A la mañana siguiente continuó la rutina. Nos sentábamos en el mirador. Dibujaba o escribía sobre el mal, Dios o la existencia. Y discutíamos. Especialmente sobre la omnisciencia de Dios y el libre albedrío. Y, como desde el mirador veía lo que sucedía en la playa, supuse que a Dios desde el cielo le ocurriría lo mismo. Al observar una y otra vez los mismos comportamientos le sería fácil prever dónde y cuándo se produciría el encuentro, que los humanos considerarían obra del azar, por tanto libre. Para el observador, sin embargo, era fácil saber si sucedería o no por la experiencia de los días anteriores. Aunque la predicción fallaba, cuando el padre Jesús, en contra de lo acostumbrado, paseaba en dirección contraria o regresaba antes de lo previsto.
Meditando sobre el tema dibujé a una joven desnuda perseguida por una jauría de lobos. Para el que había vivido la experiencia, los lobos éramos nosotros, deseosos de abalanzarnos sobre ellas. Para el padre Francisco simbolizaba la vida acosada por los males de este mundo.
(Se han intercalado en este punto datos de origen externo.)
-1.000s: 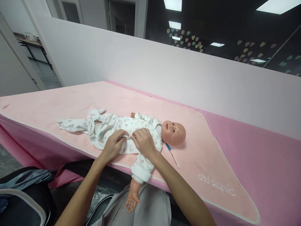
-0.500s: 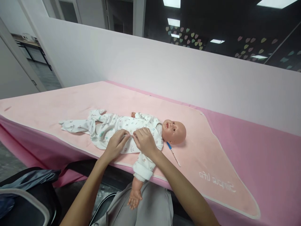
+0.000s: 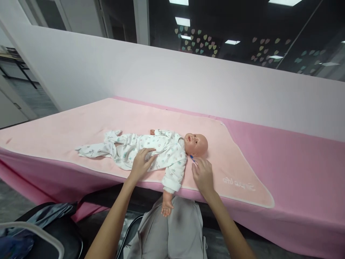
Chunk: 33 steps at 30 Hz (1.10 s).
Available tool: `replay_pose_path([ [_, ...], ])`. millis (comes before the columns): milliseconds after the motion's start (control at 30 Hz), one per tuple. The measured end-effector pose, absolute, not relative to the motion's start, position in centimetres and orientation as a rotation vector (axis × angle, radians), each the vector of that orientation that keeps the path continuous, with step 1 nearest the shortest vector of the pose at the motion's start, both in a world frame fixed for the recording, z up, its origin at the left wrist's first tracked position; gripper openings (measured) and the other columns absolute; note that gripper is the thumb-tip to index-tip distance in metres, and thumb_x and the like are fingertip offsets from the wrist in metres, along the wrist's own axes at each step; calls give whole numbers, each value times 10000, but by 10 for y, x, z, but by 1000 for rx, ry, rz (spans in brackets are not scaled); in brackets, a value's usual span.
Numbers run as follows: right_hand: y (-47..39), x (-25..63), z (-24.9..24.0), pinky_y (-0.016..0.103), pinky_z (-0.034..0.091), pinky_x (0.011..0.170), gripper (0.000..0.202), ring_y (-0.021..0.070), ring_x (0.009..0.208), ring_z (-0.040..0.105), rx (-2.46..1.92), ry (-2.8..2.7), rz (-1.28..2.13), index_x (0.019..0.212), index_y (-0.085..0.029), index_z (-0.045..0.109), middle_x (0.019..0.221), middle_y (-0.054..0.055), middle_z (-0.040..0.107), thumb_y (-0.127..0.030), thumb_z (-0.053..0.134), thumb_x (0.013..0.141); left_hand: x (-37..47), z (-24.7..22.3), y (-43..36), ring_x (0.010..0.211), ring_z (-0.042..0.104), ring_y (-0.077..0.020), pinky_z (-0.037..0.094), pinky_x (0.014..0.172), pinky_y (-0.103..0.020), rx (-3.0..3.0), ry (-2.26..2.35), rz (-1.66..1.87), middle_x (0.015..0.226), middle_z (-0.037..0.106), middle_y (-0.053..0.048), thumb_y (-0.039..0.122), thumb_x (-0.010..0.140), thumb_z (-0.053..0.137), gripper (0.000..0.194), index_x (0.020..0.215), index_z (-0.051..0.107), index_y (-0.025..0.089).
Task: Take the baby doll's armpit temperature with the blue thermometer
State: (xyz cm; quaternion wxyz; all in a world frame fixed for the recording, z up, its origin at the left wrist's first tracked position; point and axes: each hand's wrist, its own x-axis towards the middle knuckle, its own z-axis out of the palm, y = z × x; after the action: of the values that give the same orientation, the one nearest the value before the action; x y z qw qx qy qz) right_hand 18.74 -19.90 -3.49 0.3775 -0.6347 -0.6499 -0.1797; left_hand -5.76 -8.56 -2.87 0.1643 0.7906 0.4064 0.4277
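Note:
A baby doll in a white patterned outfit lies on its back, its head to the right and one arm hanging over the table's near edge. My left hand rests at the doll's belly with thumb and fingers apart, nothing in it. Beside the doll's neck, my right hand has its fingers closed around a blue-tipped thermometer. Most of the thermometer is hidden by that hand.
A peach mat covers much of the pink-draped table. Behind stands a white wall with dark glass above. A black chair with clothing is at the lower left.
My right hand has moved right, from the doll's chest to the thermometer, and closed on it. My left hand has opened its fingers over the belly. The view has shifted slightly right.

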Motion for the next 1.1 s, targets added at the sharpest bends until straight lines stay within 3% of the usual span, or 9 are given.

Temiendo ser descubierto comenté que los lobos la alcanzarían y la devorarían. “Igual que los humanos” -concluí. “Hay una gran diferencia –señaló-. Los animales no pueden elegir; los hombres sí. Esa joven podría lanzarse al agua y los lobos dejarían de perseguirla o se ahogarían”. Repliqué que los hombres casi nunca eran conscientes de los motivos que impulsan sus conductas. Y que si Dios lo sabía por qué los curas afirmaban que éramos libres. “Porque lo somos. Querer comprender algo que excede a nuestra inteligencia. Ése es el auténtico problema, no si somos libres conociendo Dios nuestros pensamientos y nuestra conducta. Si fuéramos conscientes de nuestras limitaciones el mundo resultaría menos problemático. Y, si fuéramos menos orgullosos, reconoceríamos que la mayoría de los problemas no lo son realmente. Son problemas de expresión. Habría que inventar una nueva gramática, o un nuevo modo de usar el lenguaje, que corte el nudo gordiano de esas aparentes paradojas como la que planteas entre la libertad y la omnisciencia divina”. “¿Cristo pudo negarse a morir?” -insistí. “Claro que pudo, pero eligió morir en la cruz”. “¿Y Dios lo sabía?”. “Lo sabía”. “Entonces, ¿cómo pudo elegir?”. “Sabía que moriría, pero también que podía no hacerlo. El solo tomó la decisión”. “¿Por qué se hizo cura?” -pregunté a bocajarro. “Esa pregunta es más difícil de responder” -afirmó con ironía. “Puede que fuese una huida, un modo de escapar -continuó-. No me sentía con fuerzas para emular a mi padre en su terreno. Su brillante carrera en el cuerpo diplomático, que la familia colocaba como un espejo en el que debía mirarme, produjo el efecto contrario. Nunca brillaría como él. Fue un gran alivio comprender que podría hallar la felicidad por otros caminos. Servir a Dios me pareció el mejor”.
“Si las circunstancias fueran las mismas, las conductas serían homogéneas” -pensé. Llaman libertad a la diversidad de respuestas. Pero es debido a la diversidad de la vida. No a la voluntad humana. Podría haber argumentado que se trataba de una conducta adaptativa, una mutación beneficiosa en la lucha por la supervivencia. Pero desconocía la teoría de Darwin.